Performance Degradation for VMs on Newly Added Leaf Switches with NSX Edge Nodes on Existing Infrastructure

book

Article ID: 417634

calendar_today

Updated On:

Products

VMware NSX

Issue/Introduction

After adding new leaf switches to expand VMware infrastructure with NSX, virtual machines running on ESXi hosts connected to the new leaf switches experience severe performance degradation.
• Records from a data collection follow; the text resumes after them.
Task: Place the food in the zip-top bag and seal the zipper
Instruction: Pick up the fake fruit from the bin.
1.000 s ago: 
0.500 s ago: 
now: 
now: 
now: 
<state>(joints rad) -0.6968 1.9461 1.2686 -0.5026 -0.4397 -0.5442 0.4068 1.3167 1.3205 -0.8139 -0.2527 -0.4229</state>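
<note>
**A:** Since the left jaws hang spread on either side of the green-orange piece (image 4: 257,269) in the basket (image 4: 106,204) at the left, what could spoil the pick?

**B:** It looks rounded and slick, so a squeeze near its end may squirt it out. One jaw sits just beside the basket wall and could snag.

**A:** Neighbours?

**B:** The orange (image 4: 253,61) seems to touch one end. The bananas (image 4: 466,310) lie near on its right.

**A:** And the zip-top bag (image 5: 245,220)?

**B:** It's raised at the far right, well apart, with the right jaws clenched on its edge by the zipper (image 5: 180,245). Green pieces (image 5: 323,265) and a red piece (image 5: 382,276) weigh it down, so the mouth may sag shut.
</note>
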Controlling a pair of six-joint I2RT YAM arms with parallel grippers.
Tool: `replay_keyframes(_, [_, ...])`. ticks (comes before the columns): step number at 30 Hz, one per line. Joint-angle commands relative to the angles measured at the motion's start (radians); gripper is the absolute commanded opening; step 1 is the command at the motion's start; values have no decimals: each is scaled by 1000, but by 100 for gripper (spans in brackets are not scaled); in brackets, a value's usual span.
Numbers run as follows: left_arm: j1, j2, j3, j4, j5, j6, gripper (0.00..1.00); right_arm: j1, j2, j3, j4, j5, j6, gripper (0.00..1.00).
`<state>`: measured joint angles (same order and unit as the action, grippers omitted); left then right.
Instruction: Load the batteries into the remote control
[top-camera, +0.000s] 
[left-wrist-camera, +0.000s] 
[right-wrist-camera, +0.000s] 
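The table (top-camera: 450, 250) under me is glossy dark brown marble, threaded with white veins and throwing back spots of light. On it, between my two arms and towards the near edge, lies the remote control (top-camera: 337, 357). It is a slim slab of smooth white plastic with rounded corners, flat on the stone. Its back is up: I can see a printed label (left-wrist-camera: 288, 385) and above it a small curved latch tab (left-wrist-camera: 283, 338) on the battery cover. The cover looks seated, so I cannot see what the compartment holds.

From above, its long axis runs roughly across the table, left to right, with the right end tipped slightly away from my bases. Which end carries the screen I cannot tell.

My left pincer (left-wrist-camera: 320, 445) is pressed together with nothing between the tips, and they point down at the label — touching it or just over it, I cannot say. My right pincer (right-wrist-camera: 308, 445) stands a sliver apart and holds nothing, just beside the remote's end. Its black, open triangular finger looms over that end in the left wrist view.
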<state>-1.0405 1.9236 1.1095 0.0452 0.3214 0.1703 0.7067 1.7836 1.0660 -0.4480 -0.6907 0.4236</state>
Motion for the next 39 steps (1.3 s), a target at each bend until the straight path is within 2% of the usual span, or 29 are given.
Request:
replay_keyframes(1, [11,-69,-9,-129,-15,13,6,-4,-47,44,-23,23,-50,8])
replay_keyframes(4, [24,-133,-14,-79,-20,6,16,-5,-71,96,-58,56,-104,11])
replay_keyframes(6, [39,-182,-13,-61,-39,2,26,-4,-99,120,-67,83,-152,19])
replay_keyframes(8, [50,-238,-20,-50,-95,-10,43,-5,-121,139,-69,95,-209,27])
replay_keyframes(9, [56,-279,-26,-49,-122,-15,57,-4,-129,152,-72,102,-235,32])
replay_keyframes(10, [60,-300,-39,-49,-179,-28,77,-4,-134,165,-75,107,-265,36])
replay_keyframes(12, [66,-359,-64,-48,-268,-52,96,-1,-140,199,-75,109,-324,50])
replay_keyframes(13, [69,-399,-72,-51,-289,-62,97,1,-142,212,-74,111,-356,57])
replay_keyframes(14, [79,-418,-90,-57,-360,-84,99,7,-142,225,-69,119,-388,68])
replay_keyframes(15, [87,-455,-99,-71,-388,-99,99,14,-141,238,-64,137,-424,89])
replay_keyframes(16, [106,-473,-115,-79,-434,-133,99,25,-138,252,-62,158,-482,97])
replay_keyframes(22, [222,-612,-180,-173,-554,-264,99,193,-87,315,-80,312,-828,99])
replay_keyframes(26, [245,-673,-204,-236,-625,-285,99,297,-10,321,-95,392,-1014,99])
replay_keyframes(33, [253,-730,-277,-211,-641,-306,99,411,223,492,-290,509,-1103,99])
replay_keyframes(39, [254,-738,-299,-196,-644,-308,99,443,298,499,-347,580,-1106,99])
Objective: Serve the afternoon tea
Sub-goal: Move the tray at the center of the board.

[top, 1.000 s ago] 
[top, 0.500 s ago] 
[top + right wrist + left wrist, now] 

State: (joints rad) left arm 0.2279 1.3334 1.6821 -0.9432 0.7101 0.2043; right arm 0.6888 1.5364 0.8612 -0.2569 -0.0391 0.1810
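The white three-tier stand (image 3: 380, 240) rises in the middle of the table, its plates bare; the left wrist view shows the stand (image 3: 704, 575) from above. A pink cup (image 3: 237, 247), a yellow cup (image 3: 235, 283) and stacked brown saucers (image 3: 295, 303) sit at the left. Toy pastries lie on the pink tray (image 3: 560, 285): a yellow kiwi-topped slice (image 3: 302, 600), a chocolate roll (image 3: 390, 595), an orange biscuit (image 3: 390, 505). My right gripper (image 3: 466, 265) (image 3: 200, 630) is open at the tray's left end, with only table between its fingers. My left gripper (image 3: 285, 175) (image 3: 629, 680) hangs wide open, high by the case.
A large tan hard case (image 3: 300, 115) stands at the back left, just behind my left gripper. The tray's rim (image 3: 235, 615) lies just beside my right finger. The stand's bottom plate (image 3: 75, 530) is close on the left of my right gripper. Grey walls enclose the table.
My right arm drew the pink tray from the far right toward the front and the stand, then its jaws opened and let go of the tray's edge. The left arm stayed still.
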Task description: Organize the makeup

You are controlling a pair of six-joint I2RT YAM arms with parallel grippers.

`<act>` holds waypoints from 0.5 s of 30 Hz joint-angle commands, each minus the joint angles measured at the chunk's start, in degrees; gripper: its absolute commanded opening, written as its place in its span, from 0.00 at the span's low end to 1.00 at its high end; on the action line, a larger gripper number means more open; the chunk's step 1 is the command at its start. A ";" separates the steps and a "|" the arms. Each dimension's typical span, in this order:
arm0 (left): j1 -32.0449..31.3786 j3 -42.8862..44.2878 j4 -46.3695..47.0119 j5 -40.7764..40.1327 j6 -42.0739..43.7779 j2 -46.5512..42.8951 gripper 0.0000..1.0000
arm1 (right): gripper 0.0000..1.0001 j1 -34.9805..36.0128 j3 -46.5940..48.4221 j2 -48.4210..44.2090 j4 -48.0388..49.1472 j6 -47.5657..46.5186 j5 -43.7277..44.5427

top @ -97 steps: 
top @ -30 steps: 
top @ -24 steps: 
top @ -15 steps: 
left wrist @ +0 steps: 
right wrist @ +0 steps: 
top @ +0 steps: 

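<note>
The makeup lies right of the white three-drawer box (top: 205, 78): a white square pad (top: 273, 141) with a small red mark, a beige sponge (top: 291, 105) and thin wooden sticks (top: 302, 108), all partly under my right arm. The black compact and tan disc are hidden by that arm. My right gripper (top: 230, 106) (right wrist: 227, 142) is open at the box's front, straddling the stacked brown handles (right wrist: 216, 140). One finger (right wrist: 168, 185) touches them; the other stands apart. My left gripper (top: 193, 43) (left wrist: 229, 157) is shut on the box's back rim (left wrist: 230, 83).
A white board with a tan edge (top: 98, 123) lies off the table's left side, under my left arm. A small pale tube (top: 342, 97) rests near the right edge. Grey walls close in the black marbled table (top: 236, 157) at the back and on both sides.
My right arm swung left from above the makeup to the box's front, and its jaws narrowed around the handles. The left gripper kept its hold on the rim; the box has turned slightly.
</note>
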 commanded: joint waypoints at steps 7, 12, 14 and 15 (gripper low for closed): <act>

Symptoms include:

  • VMs on new hosts achieve only a fraction of the throughput that VMs on existing hosts receive when communicating out of the WAN
  • Performance degradation affects only north-south (WAN) traffic
  • East-west traffic between VMs performs normally with expected throughput
  • Issue manifests when Edge nodes remain on ESXi hosts connected to original leaf switches
  • Same VM image performs differently based on which host it runs on

Steps to verify the issue:

  1. Run iperf tests between VMs on same segment - Performance should be normal
  2. Run iperf tests between VMs on different segments (through Tier-1) - Performance should be normal
  3. Run throughput tests to external destinations from VMs on new hosts - Performance will be significantly degraded
  4. Run same throughput test from VMs on original hosts - Performance will be normal
  5. Check Edge node placement - Edge nodes will be on hosts connected to original leaf switches

Environment

  • VMware NSX
  • VMware vSphere ESXi
  • Spine-leaf network architecture
  • Edge nodes deployed on ESXi hosts connected to original leaf switches
  • New ESXi hosts connected to newly added leaf switches

Cause

The performance degradation is likely caused by an underlying issue along the network path, possibly including duplex mismatches, ethernet configuration problems, or VPC issues within the switching infrastructure. When Edge nodes remain on ESXi hosts connected to original leaf switches while compute workloads run on hosts connected to new leaf switches, the asymmetric traffic paths and increased hop count make these issues more apparent.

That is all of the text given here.